> What you are asked to do
Transcribe the material verbatim, starting at its first line and stopping once the line containing "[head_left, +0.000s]" has been given; no picture should appear.

> Input data
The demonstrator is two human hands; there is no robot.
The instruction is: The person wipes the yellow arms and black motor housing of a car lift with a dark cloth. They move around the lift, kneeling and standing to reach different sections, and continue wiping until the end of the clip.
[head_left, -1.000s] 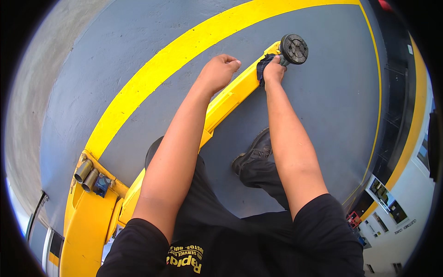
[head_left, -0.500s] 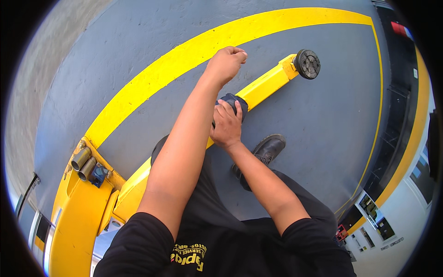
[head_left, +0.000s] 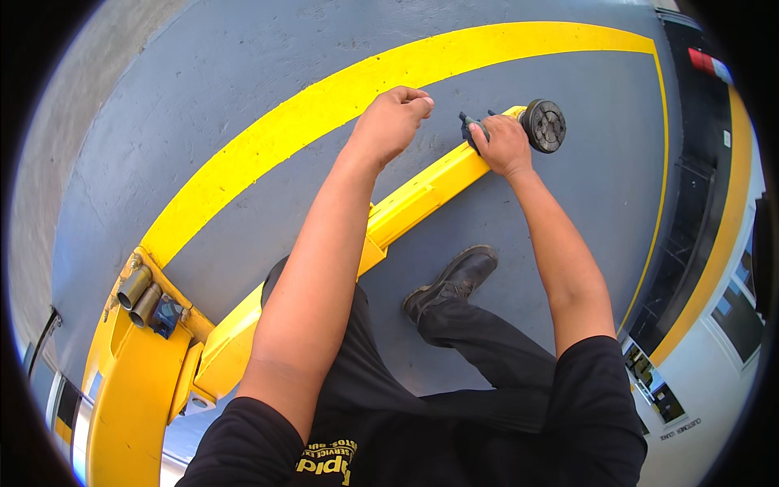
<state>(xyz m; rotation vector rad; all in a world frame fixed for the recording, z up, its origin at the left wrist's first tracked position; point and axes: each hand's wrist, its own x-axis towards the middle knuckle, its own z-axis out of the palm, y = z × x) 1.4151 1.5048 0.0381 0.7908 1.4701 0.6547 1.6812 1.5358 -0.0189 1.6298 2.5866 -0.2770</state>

> Exercise response
The demonstrator is two human hands; there is no robot.
The instruction is: The person wipes the yellow arms and black motor housing of a car lift with a dark cloth. They move around the lift, kneeling and standing to reach different sections, and continue wiping until the end of the clip.
[head_left, -1.000s] 
[head_left, -0.500s] 
[head_left, +0.000s] 

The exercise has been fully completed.